"Search finds someone else's words that match. Completion hands you back your own words, the way you actually wrote them."
A Different Question Entirely
Completion is not a smaller search. Search asks "which passages are relevant to this?" Completion asks something far more intimate: "I've typed the only question a long-term investor — how does my own corpus finish that phrase?" The answer isn't a ranked list of documents; it's a handful of continuations, mined from your writing, that could plausibly come next. It's less a librarian and more your own voice, echoed back mid-sentence.

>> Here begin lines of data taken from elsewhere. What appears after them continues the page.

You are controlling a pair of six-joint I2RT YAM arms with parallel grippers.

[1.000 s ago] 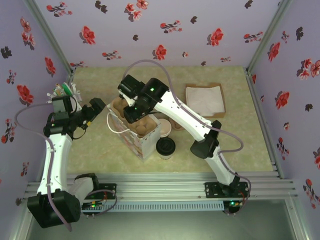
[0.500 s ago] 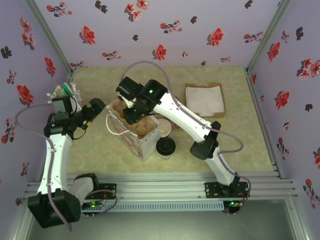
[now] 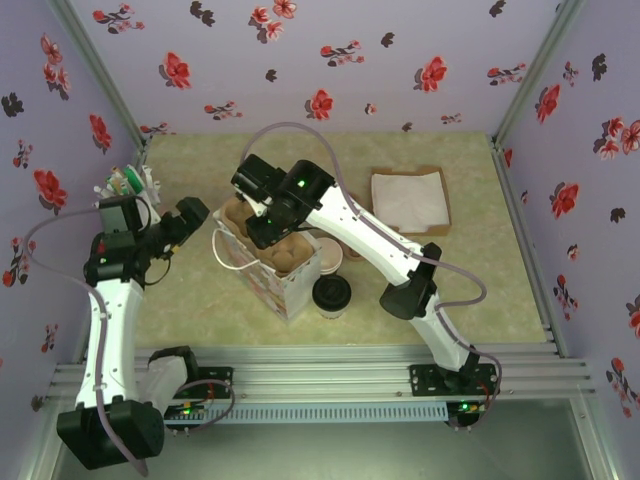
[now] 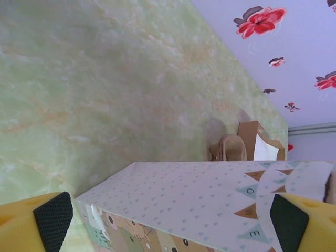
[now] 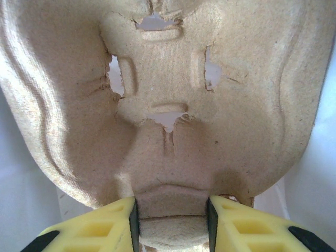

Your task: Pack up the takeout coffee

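Right hand pinches the brown cardboard cup tray in the patterned paper bag, mid-frame. Left hand is wide. Next, probably: grab the black-lidded dark paper coffee cup.

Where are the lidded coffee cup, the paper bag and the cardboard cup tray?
takeout coffee (image 3: 331,292): overhead view, on its black lid.
paper bag (image 4: 199,194): left wrist view, on its patterned side.
cardboard cup tray (image 5: 168,131): right wrist view, on its middle.

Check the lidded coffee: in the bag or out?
Out. The coffee stands upright, lid on, on the table beside the bag. The right gripper holds a pulp carrier at the bag's mouth.
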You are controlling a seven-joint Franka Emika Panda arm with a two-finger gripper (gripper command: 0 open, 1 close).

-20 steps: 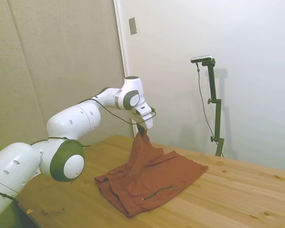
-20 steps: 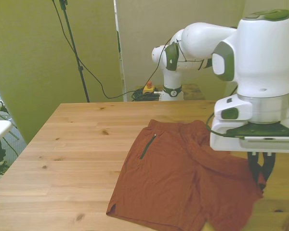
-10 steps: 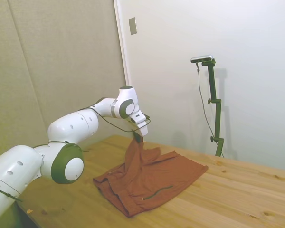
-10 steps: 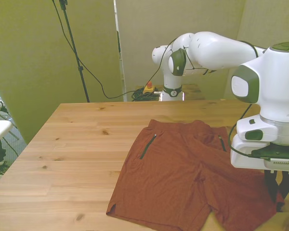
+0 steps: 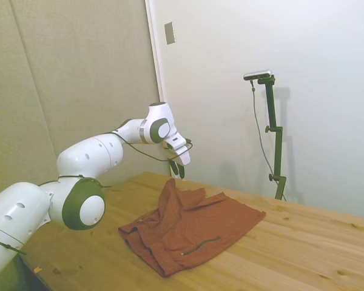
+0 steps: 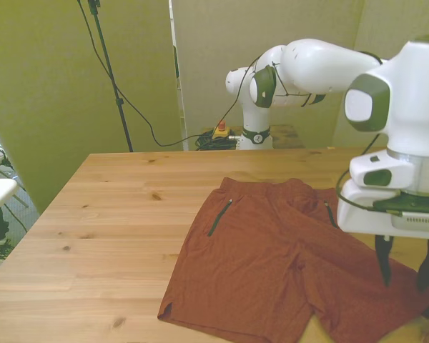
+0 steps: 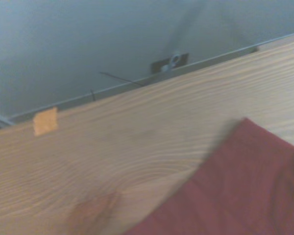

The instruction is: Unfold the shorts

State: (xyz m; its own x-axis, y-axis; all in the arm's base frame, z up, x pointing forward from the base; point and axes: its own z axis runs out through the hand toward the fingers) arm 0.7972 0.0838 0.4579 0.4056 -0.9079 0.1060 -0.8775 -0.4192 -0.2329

How Phrase-Prefix Mining Works
The mechanism is elegant and entirely model-free. Take the tail of what you've typed and use it as a phrase-prefix query against the full-text index — matching where that exact sequence of words begins in the corpus. For each place it anchors, look at what comes immediately after, and gather those continuations. Rank them by how often each recurs, and you have your suggestions. It's not predicting the next word with a neural net; it's reporting how your corpus actually continued that phrase, every time it appeared.
No Embeddings, No Network, No Model
Because it's pure phrase-prefix lookup plus counting, completion touches only the local index. No embedding call, no vector store, no model server, no network hop of any kind. That's what lets it fire on every keystroke and still come back in tens of milliseconds. The determinism from the earlier track isn't just a nice property here — it's the enabling constraint. A completion path with a network call in it would be unusable, so there simply isn't one.
A Resurrected Feature, Made Precise
Corpus phrase-completion is an old idea — writing tools have long offered to finish your sentence from your own past text. What makes Lantern's version sharp is the discipline stacked underneath it: a keystroke-grade budget honored by touching only local state, punctuation-faithful raw slices instead of reconstructions, and a junk guard so malformed source fragments don't surface as garbage suggestions. The feature feels magical when it finishes your thought in your own words — and the magic is entirely deterministic machinery underneath.